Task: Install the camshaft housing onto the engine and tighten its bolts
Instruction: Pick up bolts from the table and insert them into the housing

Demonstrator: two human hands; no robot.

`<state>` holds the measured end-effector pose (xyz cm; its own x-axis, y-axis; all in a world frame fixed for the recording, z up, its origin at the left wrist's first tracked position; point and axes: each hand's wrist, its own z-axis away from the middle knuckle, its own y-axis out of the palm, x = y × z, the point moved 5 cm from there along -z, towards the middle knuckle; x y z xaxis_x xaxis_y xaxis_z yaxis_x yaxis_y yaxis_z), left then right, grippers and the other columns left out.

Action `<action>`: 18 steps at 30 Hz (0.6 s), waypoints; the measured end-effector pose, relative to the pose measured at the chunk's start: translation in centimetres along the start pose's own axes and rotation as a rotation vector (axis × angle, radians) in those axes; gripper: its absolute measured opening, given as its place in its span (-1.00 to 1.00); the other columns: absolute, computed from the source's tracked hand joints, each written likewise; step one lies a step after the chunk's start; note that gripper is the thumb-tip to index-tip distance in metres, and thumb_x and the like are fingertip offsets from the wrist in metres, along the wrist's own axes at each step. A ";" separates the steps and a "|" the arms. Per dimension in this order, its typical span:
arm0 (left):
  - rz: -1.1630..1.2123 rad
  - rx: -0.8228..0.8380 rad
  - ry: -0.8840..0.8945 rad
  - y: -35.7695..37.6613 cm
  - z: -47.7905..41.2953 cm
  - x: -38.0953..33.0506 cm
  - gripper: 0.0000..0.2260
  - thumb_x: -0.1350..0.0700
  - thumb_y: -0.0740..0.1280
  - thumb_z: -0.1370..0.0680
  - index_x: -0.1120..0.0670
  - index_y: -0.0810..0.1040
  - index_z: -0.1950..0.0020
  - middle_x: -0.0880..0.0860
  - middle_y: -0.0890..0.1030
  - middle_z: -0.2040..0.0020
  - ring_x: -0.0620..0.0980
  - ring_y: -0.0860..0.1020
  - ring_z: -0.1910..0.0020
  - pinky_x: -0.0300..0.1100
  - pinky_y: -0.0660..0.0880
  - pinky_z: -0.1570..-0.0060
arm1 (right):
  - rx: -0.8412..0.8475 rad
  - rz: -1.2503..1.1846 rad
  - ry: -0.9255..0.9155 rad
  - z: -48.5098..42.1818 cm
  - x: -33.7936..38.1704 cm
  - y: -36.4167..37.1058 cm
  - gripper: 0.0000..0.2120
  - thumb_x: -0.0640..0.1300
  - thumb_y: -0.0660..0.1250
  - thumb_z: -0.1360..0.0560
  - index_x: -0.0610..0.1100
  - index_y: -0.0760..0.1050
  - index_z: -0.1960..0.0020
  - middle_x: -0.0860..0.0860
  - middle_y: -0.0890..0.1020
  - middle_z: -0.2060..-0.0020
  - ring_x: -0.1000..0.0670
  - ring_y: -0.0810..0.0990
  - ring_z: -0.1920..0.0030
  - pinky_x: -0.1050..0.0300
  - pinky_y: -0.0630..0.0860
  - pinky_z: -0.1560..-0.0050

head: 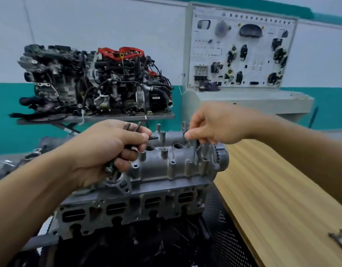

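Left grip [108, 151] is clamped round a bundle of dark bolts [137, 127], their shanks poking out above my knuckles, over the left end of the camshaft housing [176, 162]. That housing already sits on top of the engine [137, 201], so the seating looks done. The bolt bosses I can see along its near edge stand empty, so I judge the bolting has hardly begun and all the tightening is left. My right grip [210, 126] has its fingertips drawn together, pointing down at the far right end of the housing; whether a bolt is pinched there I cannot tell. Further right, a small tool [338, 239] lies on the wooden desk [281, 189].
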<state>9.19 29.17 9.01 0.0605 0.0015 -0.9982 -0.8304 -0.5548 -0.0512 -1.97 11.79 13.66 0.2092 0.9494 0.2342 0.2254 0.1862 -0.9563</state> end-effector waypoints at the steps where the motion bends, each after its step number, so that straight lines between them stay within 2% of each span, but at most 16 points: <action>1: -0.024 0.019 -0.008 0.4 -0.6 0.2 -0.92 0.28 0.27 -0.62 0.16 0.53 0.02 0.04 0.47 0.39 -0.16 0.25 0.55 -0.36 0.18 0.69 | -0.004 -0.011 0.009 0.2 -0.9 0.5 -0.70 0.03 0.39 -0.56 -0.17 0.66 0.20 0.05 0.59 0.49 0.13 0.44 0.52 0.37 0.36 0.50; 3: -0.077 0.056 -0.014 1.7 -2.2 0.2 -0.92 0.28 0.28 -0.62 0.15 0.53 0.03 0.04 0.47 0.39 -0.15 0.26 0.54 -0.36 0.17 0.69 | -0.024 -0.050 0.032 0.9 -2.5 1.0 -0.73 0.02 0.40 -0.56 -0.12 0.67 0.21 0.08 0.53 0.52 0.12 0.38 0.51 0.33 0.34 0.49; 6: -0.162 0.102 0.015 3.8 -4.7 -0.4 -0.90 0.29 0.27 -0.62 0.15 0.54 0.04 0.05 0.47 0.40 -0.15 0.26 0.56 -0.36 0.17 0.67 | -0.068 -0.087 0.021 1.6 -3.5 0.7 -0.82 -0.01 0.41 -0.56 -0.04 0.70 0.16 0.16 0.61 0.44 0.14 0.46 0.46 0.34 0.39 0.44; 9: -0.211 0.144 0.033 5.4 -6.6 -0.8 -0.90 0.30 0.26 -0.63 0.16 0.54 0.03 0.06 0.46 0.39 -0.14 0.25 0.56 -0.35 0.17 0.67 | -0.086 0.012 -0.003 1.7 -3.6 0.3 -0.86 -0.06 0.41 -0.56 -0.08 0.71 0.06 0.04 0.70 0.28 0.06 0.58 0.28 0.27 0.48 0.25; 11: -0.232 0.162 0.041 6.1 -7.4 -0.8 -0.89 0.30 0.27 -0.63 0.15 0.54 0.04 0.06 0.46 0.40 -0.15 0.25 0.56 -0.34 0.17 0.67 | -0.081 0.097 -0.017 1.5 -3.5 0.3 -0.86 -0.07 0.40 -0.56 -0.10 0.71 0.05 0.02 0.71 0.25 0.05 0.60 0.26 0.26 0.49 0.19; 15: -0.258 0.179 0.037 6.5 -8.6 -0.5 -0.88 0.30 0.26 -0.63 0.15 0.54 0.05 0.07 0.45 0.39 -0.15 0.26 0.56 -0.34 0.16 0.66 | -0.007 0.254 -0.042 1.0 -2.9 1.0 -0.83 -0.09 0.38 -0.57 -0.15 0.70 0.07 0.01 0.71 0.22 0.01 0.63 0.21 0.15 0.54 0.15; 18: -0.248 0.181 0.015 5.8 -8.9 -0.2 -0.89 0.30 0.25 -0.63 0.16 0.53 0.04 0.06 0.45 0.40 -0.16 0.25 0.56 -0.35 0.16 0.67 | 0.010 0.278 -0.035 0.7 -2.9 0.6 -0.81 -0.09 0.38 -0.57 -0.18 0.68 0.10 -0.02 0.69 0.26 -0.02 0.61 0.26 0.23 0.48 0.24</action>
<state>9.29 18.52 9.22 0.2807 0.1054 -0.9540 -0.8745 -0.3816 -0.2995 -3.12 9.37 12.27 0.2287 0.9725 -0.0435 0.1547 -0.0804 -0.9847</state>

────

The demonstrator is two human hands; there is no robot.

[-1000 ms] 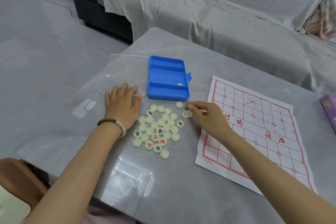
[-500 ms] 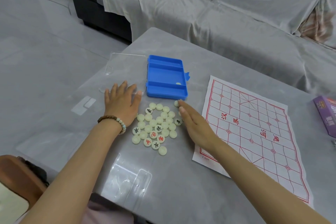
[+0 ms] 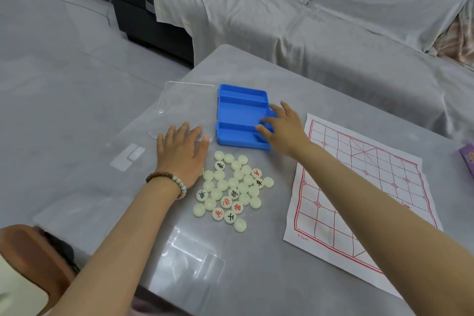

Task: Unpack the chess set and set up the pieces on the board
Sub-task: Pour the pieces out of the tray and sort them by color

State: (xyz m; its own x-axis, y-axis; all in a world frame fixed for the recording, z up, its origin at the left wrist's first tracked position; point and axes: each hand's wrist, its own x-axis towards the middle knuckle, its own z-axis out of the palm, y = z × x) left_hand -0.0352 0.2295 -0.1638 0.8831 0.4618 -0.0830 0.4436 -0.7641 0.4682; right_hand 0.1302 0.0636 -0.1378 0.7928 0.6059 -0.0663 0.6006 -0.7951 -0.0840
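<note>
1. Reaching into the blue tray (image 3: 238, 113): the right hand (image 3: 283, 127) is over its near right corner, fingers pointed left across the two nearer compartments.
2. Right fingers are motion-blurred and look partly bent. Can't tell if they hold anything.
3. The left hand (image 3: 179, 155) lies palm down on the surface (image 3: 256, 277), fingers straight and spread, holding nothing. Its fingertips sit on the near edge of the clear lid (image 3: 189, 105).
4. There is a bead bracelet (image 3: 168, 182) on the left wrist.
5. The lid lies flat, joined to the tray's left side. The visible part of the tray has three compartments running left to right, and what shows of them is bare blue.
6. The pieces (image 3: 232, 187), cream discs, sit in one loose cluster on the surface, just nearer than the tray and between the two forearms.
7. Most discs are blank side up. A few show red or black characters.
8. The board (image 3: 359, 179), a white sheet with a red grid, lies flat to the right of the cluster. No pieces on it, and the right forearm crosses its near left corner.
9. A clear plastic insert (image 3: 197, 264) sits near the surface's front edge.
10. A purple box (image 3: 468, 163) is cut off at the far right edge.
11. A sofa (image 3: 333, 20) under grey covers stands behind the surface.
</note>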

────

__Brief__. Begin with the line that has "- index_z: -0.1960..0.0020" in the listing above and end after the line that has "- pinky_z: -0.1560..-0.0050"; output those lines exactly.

__Task output__.
  - index_z: -0.1960..0.0020
  - middle_x: -0.0860..0.0860
  - middle_y: -0.0890..0.1020
  - middle_z: -0.2060..-0.0020
  - ring_x: -0.1000..0.0670
  - ring_y: -0.0810..0.0990
  - ring_z: -0.1920..0.0030
  - pinky_x: -0.1050..0.0300
  - pinky_y: -0.0630..0.0860
  - pinky_z: -0.1560..-0.0050

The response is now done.